Women and young people made the election results
Filiz Kerestecioğlu was one of Kurdish issue-focused Peoples’ Democratic Party’s (HDP) feminist candidates. Now, she is a new member of parliament. One of her quotes was unforgettable: “I can sometimes be a woman subject to violence, sometimes a Kurd, sometimes a tree, and sometimes a mule.”
Reflecting on the results, Kerestecioğlu said she was happy and a little surprised. “We have worked so intensely for the past three months that until the last moment, until the results came, I thought ‘Really? Is this real? Did we win? Did we succeed?’” she said. “When I saw my son in the morning I started crying. I saw the happiness on his face and I was assured that we were the winners of this election, because my son is one of the millions of young people in the country who want change.”

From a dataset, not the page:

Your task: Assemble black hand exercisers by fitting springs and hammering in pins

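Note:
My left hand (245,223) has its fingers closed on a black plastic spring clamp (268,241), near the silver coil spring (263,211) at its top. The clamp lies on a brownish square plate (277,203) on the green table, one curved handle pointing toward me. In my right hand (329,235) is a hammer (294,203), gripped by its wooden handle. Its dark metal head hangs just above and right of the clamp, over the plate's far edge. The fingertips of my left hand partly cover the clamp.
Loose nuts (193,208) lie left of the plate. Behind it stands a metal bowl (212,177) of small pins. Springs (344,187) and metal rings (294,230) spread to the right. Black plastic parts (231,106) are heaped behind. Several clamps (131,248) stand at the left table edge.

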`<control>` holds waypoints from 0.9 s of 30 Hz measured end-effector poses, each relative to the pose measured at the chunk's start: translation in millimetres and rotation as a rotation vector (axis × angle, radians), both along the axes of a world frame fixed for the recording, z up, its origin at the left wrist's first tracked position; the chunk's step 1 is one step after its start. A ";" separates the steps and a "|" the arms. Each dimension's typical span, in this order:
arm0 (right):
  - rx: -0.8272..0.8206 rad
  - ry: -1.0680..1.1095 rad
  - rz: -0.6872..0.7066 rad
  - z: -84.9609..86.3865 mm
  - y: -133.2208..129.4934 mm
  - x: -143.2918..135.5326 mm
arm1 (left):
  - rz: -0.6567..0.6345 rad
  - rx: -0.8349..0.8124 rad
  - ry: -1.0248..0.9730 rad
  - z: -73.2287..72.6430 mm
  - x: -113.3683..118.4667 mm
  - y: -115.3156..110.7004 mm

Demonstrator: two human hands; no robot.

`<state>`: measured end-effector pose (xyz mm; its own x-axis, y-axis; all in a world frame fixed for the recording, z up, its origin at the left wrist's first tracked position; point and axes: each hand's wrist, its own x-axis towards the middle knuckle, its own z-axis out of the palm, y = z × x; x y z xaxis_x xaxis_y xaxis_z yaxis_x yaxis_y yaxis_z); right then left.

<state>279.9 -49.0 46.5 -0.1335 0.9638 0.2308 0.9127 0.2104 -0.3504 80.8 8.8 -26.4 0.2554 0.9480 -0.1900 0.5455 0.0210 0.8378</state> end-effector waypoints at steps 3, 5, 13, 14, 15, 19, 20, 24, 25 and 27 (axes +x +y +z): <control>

Turkish people want peace, fraternity, respect, not loud voices, and not being scolded, said Kerestecioğlu. She believes that young people and women determined the election results. “I felt it during the campaign. Young people and women we did not know before hugged us. They were more aware of their own value, and they wanted to elect people who would carry them there.”
Speaking after the election HDP co-chair Selahattin Demirtaş said his party “received entrusted votes, temporary votes. We will be worthy of their trust.” Kerestecioğlu is also aware of the “entrusted, temporary, only-one-time” votes.
According to her, the election marked a “breaking point” in the prejudices between the Turkish and the Kurdish people. “That prejudice was a result of the gap between these two people because of the state tradition and manipulations,” she said. “We started breaking these prejudices in this election. The HDP had been known as a “Kurdish Party” up to now. But today everything is different. As we wrote in our election manifesto, we want to embrace women, young people, laborers, people of different faiths, or without faith, Alevis, Armenians, Jews, Yezidis, Romans, and all minorities. People recognized that and voted for tranquility and peace.”
The fact that 31 women deputies have been elected to parliament only from the HDP is significant.
Kerestecioğlu agreed with this and said it would change the parliament arithmetic in favor of women a little bit: “Of course we would have wanted more, but this is just a beginning. If we unite with the other women deputies for common targets in favor of the women of this country, then I believe we can achieve several significant aims. I am going to parliament as a feminist. My candidacy is based on this. I am entering parliament to be the voice of my fellow comrades outside. The issue of women is important for me. Their issues are my issues.”
People have been unable to stop the smiles on their faces since the election, Kerestecioğlu suggested, adding that this election showed that the people of Turkey want peace, so the peace process negotiations must go on: “Women should also be active in the peace process. One of the ‘peace mothers’ at Yoğurtçu Park in Istanbul extended her hand to the mothers of soldiers, begging them to hold that hand and not let it go. She said this so sincerely that this must now happen. The responsibility is on us. That is why people voted for us.”